ONU faz alerta sobre armas autônomas controladas por IA e aponta os riscos do uso de armamentos sem intervenção humana
O comunicado foi emitido em uma reunião com a Cruz Vermelha, após a Ucrânia acusar a Rússia de matar civis com um drone guiado por inteligência artificial
Nesta terça-feira (25), a ONU fez um alerta sobre o uso de armas controladas por inteligência artificial na guerra. O aviso surgiu depois que a Ucrânia acusou a Rússia de matar 3 civis com um drone operado por IA. O caso reacendeu o debate sobre os riscos do uso de tecnologias autônomas em conflitos armados.
O apelo
O secretário da Organização das Nações Unidas, António Guterres, fez um comunicado lido por uma porta-voz em uma reunião com a Cruz Vermelha: “Estamos agora perigosamente próximos de cruzar uma linha vermelha moral: o alvo autônomo de humanos por máquinas. A inovação deve servir à humanidade — não colocá-la em risco”. O pedido evidencia o perigo de usar inteligência artificial sem intervenção humana em práticas de guerra e aponta a morte de três civis como motivo do apelo. O jornal “The New York Times” confirmou o ataque feito por um drone russo no dia 6 de junho, em Zaporíjia, na Ucrânia. A morte dos três homens ocorreu em um posto de gasolina.

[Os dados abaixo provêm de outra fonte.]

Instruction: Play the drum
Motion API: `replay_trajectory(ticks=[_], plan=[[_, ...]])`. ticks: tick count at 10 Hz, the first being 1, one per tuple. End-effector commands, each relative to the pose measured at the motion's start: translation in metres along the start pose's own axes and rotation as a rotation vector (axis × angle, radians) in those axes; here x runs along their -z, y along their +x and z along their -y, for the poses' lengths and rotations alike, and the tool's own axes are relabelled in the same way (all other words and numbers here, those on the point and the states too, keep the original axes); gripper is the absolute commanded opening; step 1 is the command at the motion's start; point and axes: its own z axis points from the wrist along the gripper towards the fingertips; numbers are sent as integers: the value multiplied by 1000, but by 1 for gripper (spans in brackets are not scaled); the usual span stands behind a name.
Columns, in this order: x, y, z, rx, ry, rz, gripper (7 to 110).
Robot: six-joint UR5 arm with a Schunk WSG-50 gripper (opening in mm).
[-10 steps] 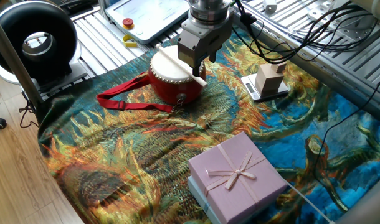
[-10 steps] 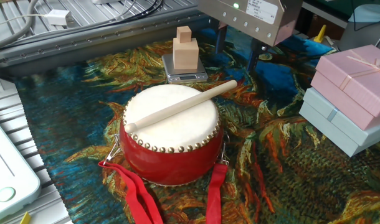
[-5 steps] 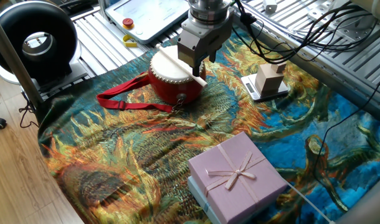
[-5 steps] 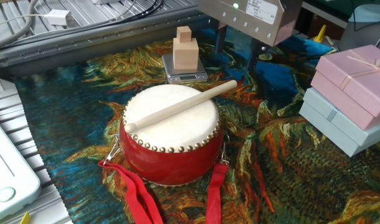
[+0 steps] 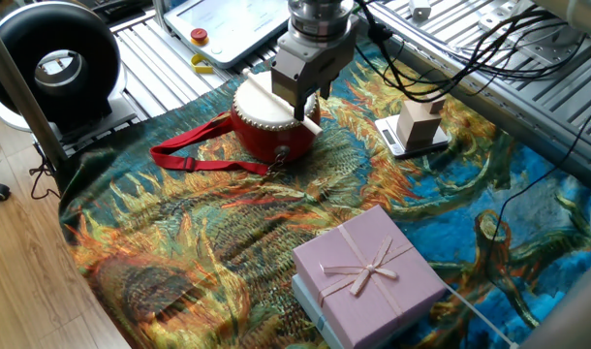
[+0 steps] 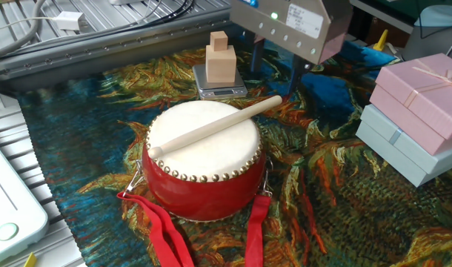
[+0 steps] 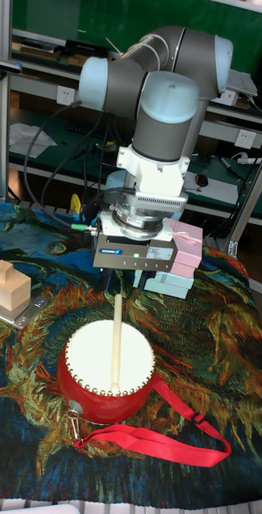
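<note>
The drum (image 5: 264, 124) (image 6: 204, 159) (image 7: 107, 371) is red with a cream skin and stands on the patterned cloth. Its red strap (image 5: 194, 155) (image 7: 165, 438) trails beside it. A wooden drumstick (image 5: 279, 99) (image 6: 215, 124) (image 7: 116, 341) lies flat across the skin, one end poking past the rim. My gripper (image 5: 301, 100) (image 6: 276, 78) (image 7: 121, 284) hangs open just above that protruding end. One finger stands on each side of the stick's line and nothing is held.
A wooden block on a small scale (image 5: 419, 124) (image 6: 220, 61) (image 7: 10, 291) sits close to the drum. A pink gift box stacked on a pale blue one (image 5: 368, 273) (image 6: 422, 90) (image 7: 187, 242) lies nearby. A black round fan (image 5: 53, 60) stands off the cloth.
My gripper has shifted a little sideways over the stick's end. Drum and stick have not moved.
</note>
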Motion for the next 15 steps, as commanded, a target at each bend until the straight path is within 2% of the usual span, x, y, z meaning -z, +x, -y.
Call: replay_trajectory(ticks=[1, 4, 8, 12, 15], plan=[[-10, -15, -4, -13, -22, 26, 66], [-16, -22, -8, -20, -36, 37, 66], [-28, -11, -6, 2, -24, 1, 66], [-44, -3, -8, 24, -33, 0, 66], [-60, 0, -6, 19, -18, 19, 66]])
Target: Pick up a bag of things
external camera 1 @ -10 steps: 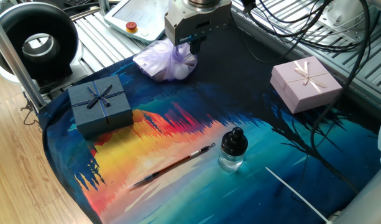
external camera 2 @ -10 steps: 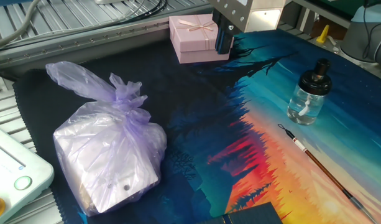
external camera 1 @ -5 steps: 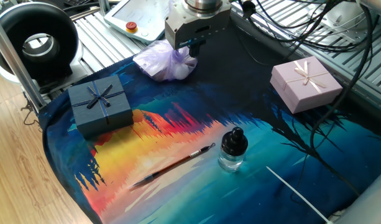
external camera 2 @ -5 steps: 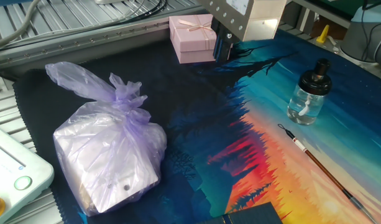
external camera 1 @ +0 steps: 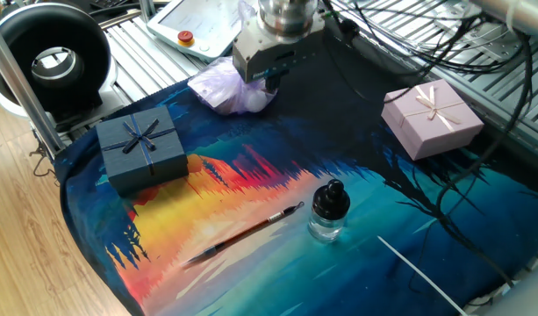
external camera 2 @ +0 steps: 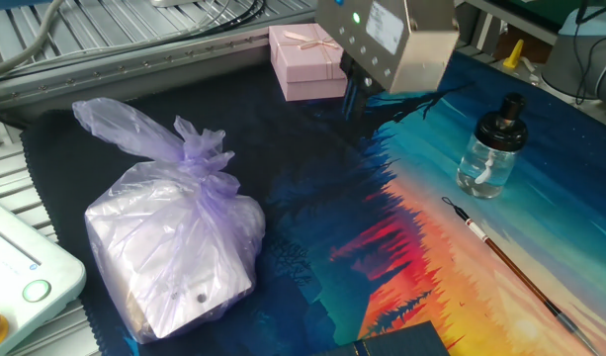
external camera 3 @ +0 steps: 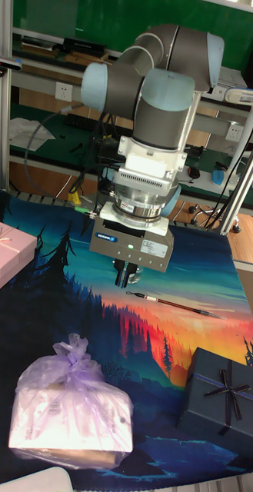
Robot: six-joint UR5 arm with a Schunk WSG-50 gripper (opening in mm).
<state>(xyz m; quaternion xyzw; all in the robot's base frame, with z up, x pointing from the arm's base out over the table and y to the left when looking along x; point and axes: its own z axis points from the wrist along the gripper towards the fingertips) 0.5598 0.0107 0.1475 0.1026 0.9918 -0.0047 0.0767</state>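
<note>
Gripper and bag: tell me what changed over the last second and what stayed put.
The gripper moved toward the lilac bag, away from the pink box, staying above the mat with nothing in it. It has taken hold of nothing. The bag, the pink box, the dark blue box, the glass bottle and the brush lie where they were.

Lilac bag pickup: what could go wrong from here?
1. The bag is thin, wrinkly plastic; the tool hangs above the mat, apart from it, fingers close together. A grip on the loose film may slip or tear; the twisted neck looks safer.
2. The pink box sits close behind the tool in the other fixed view; a swing could clip it.
</note>
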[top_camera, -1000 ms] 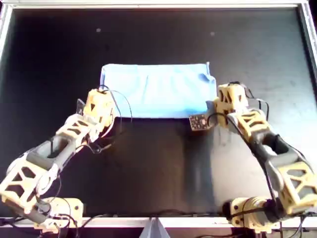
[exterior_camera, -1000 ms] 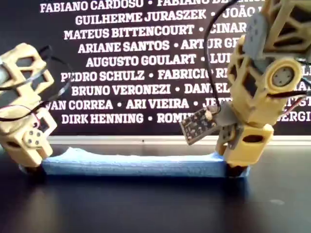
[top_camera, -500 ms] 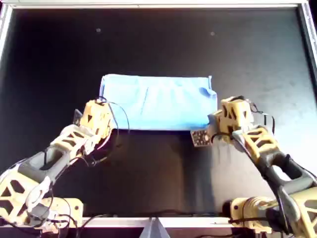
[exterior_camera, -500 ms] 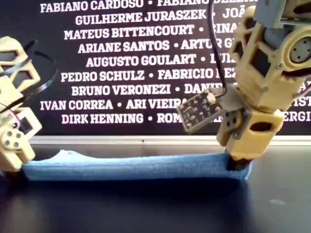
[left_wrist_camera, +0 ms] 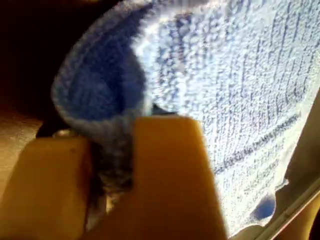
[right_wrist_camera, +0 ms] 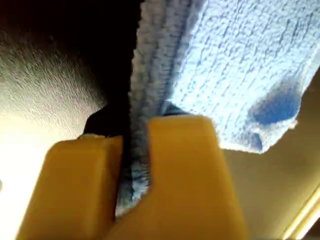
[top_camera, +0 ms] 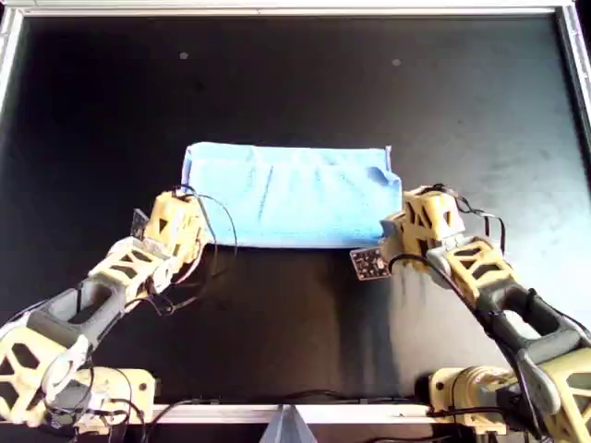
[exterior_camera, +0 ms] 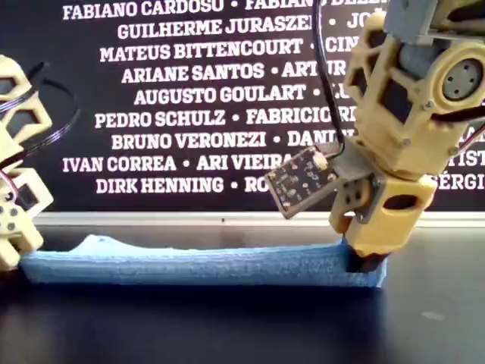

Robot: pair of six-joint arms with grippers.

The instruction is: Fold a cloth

Foi encontrado nos destroços do drone um minicomputador da empresa americana Nvidia, líder mundial em chips para inteligência artificial. Na guerra, esses chips são utilizados para que o sistema detecte imagens de possíveis alvos; porém, segundo militares da Ucrânia, os drones utilizados pela Rússia ainda estão em fase de testes. O sistema detecta um alvo por conta própria e dispara. Em declaração, a Nvidia afirmou que produz e comercializa para usos benéficos e que ele não é vendido na Rússia. O caso é um dos primeiros registros documentados de civis mortos por uma arma autônoma.
No comunicado da ONU, os representantes citam uma nova Conferência de Revisão da Convenção sobre Certas Armas Convencionais, em novembro, para ampliar o debate sobre o assunto. “O trabalho minucioso realizado nos últimos três anos forma a base ideal para tais negociações e não deve ser perdido”, afirmam.
Quem vai se responsabilizar?
A tecnologia na guerra entre a Rússia e a Ucrânia já não é mais novidade, mas a inovação de drones que decidem o alvo sem intervenção humana acende um alerta global. O uso da inteligência artificial era direcionado à fase final do ataque, depois que um humano determinava o local a ser atingido. A chefe do serviço de desarmamento das Nações Unidas afirmou que a comunidade internacional não pode esperar acontecer uma atrocidade para agir.
A questão central gira em torno da responsabilidade jurídica e moral quando uma máquina comete um erro fatal. Quando um drone autônomo atinge civis, a culpa cabe aos programadores, aos fabricantes do equipamento, aos comandantes militares ou ao Estado que implantou a tecnologia?
“Algumas decisões devem permanecer para sempre com seres humanos. Especialmente a de acabar ou não com uma vida.”